- **TASK STATEMENT**
Give back, word for word, the line that contains "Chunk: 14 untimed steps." and all lines after it in the material, through the last; please include only these.

------------------------------------------------

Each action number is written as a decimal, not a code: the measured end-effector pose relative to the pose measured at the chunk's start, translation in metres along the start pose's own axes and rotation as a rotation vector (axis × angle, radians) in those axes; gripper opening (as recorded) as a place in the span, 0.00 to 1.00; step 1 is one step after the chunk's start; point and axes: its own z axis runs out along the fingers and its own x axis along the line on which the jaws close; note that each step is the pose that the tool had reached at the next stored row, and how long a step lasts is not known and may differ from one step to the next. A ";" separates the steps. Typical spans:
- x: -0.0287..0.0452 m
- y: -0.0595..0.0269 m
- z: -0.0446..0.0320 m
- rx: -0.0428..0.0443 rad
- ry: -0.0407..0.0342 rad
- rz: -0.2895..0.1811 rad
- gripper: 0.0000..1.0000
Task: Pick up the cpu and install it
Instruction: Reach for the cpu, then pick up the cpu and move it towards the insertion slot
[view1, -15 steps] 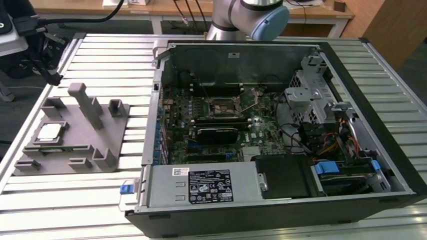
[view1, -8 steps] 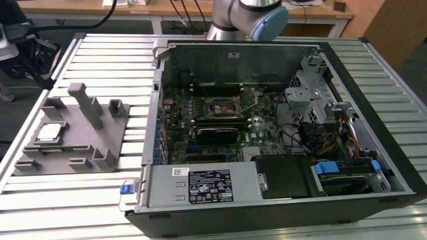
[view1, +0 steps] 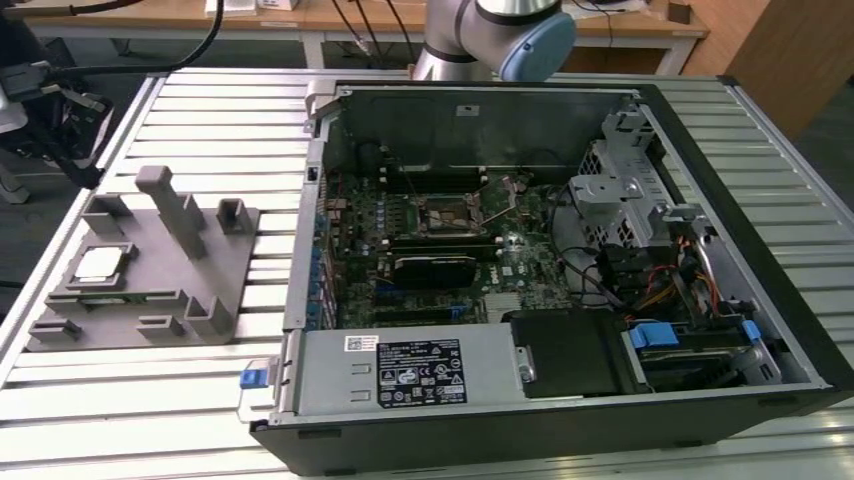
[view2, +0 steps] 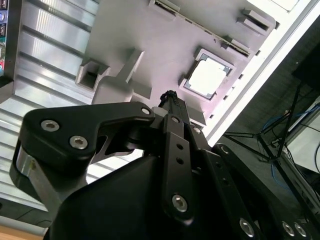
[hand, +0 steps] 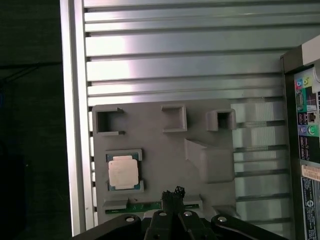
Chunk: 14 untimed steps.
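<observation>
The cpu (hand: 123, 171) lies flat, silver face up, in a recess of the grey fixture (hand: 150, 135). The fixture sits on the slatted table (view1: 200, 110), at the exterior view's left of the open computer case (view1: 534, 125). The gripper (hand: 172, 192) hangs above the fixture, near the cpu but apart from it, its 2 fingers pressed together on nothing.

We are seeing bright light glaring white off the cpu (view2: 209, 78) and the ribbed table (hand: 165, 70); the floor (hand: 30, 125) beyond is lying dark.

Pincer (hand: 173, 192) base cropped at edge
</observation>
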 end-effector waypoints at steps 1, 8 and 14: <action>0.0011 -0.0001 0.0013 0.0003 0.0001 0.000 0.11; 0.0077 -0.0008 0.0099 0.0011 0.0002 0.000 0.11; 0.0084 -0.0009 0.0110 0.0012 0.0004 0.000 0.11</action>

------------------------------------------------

- **SOLVED EXERCISE**
Chunk: 14 untimed steps.
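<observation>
The cpu (hand: 123, 171) lies flat, silver face up, in a recess of the grey fixture (hand: 150, 135). The fixture sits on the slatted table (view1: 200, 110), at the exterior view's left of the open computer case (view1: 534, 125). The gripper (hand: 172, 192) hangs above the fixture, near the cpu but apart from it, its 2 fingers pressed together on nothing.

We are seeing bright light glaring white off the cpu (view2: 209, 78) and the ribbed table (hand: 165, 70); the floor (hand: 30, 125) beyond is lying dark.

Pincer (hand: 173, 192) base cropped at edge
</observation>
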 end-effector waypoints at steps 1, 8 and 14: <action>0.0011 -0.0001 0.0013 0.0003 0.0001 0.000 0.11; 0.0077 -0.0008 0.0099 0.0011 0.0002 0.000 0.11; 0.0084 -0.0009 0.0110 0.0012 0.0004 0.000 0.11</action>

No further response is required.